* WHAT YOU WILL DO
A verbatim copy of the whole listing is what is needed.

..........

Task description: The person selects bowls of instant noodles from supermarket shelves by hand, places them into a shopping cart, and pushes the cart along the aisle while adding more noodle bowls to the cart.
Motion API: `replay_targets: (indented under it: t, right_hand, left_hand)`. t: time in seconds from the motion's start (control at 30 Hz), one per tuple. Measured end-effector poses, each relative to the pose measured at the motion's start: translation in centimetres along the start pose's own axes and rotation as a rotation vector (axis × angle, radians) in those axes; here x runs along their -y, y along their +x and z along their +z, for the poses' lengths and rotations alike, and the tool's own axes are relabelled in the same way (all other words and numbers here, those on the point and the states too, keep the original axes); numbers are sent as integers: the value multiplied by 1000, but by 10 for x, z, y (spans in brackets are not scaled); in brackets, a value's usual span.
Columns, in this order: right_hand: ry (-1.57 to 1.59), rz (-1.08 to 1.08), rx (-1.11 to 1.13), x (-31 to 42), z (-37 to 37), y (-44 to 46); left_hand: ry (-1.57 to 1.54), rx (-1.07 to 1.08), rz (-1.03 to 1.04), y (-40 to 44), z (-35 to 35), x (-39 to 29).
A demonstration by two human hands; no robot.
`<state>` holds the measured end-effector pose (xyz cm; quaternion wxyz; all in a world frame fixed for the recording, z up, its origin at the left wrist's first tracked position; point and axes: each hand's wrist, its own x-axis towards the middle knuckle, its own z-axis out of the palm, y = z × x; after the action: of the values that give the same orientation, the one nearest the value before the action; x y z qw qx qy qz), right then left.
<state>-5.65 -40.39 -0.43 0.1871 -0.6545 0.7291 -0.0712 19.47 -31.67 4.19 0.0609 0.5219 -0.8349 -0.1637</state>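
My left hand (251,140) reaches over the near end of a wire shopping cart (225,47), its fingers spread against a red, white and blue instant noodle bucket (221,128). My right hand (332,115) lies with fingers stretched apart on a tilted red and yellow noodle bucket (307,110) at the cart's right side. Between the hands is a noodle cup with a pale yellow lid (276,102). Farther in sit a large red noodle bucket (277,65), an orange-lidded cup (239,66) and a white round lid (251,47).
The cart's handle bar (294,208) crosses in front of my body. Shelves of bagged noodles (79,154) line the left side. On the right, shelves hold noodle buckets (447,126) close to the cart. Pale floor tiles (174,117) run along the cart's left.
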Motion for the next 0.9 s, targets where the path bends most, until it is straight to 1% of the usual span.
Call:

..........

* OUTPUT FOR THIS EXERCISE
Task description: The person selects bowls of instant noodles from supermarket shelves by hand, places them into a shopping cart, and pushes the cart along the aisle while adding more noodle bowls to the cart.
Motion API: `replay_targets: (indented under it: t, right_hand, left_hand)`. t: time in seconds from the motion's start (control at 30 Hz), one per tuple. Measured end-effector poses, each relative to the pose measured at the motion's start: translation in centimetres along the start pose's own axes and rotation as a rotation vector (axis × angle, radians) in those axes; here x runs along their -y, y along their +x and z along their +z, for the poses' lengths and rotations alike, and the tool's own axes are relabelled in the same way (all other words and numbers here, those on the point and the states too, keep the original axes); numbers are sent as integers: the value multiplied by 1000, but by 10 for x, z, y (spans in brackets are not scaled); in brackets, a value's usual span.
Columns, in this order: right_hand: ry (-1.57 to 1.59), rz (-1.08 to 1.08), rx (-1.11 to 1.13), x (-31 to 42), z (-37 to 37), y (-44 to 46); left_hand: ry (-1.57 to 1.54), rx (-1.07 to 1.08), rz (-1.03 to 1.04), y (-40 to 44), z (-35 to 35), x (-39 to 29).
A demonstration by two human hands; no robot.
`<state>` holds the measured end-effector pose (xyz cm; quaternion wxyz; all in a world frame fixed for the recording, z up, its origin at the left wrist's first tracked position; point and axes: each hand's wrist, its own x-axis towards the middle knuckle, its own z-axis out of the palm, y = z × x; after the action: of the values that give the same orientation, the one nearest the value before the action; x y z qw qx qy qz), right then left.
<state>-5.65 -40.39 -0.43 0.1871 -0.6545 0.7291 -0.0712 19.47 -31.67 4.19 0.0609 0.5219 -0.8349 -0.1637</state>
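My left hand (251,140) reaches over the near end of a wire shopping cart (225,47), its fingers spread against a red, white and blue instant noodle bucket (221,128). My right hand (332,115) lies with fingers stretched apart on a tilted red and yellow noodle bucket (307,110) at the cart's right side. Between the hands is a noodle cup with a pale yellow lid (276,102). Farther in sit a large red noodle bucket (277,65), an orange-lidded cup (239,66) and a white round lid (251,47).
The cart's handle bar (294,208) crosses in front of my body. Shelves of bagged noodles (79,154) line the left side. On the right, shelves hold noodle buckets (447,126) close to the cart. Pale floor tiles (174,117) run along the cart's left.
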Motion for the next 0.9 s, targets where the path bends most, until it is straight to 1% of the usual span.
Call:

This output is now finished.